Rates of Water Uptake into the Mature Root System of Maize Plants
A new method of measuring water uptake by roots is applied to whole root systems of large maize plants growing in aeroponic (mist) culture. The method depends on the build-up of concentration of dye (sulphorhodamine G) on and in the root surface, when it is fed in the mist. Water enters the roots rapidly, but the dye is separated from the water by osmotic filtration and penetrates the apoplast only by very slow diffusion. The dye accumulates progressively with time on roots on transpiring plants, but not on roots of non-transpiring controls. The rate of accumulation of dye at a place on the root is translated to a flux of water into the root at that place, using the concentration of dye in the mist.
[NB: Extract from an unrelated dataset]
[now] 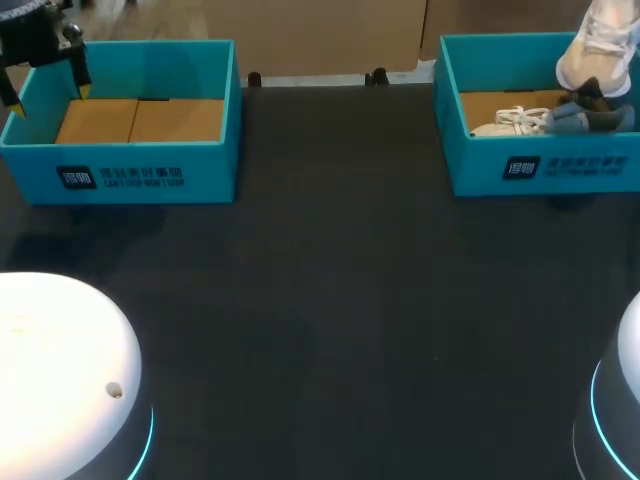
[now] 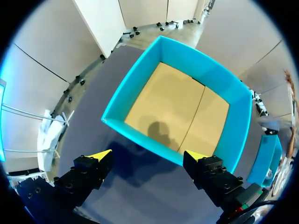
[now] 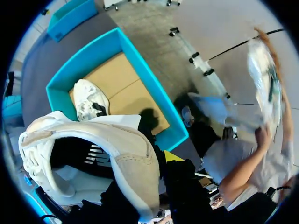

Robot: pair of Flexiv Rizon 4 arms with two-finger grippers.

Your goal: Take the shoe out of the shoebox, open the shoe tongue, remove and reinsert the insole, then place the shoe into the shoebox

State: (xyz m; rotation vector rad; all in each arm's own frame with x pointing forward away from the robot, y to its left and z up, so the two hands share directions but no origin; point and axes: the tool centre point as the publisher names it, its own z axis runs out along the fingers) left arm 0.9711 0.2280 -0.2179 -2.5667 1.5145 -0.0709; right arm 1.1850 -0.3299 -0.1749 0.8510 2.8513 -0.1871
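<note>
Shoe out of the box; tongue and insole steps and the return are, by my judgement, yet to do.
The right gripper (image 3: 156, 163) fingers grasp the white shoe (image 1: 598, 45) above the right shoebox (image 1: 480, 165), where a second shoe (image 1: 520, 122) lies; the left gripper (image 2: 147, 156), well apart from that shoebox, hangs released.

Dark table (image 1: 330, 300). Open-top teal box (image 1: 130, 175) at table's far-left corner, brown cardboard bottom showing inside.
</note>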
Water fluxes were measured into first-order branches and axes over the root system and expressed both as fluxes per unit length and per unit surface of root. Values are consistent with those found by potometric methods for limited samples of young plants. The variance of the measurements is quite large, possibly reflecting real heterogeneities in water uptake throughout the root system. The maximum water uptake achieved by a few branches was 40 μl h-1 cm-2 root. On average, flux into axes and branches was the same throughout the root system, at about 5 μl h-1 cm-2. The region of the axis at which the late metaxylem vessels mature and become conducting coincides with the region where the branches become active in water uptake (20-30 cm from the tip). Proximal to this, the branches collect about eight times as much water as the axis, having about eight times the surface area. The zone of maximum water collection by branches and axis is 30-60 cm from the tip (6-8 μl h-1 cm-1 axis). In the older, more proximal regions, water collection drops to about a quarter of this.
Tansley review no. 22. What becomes of the transpiration stream?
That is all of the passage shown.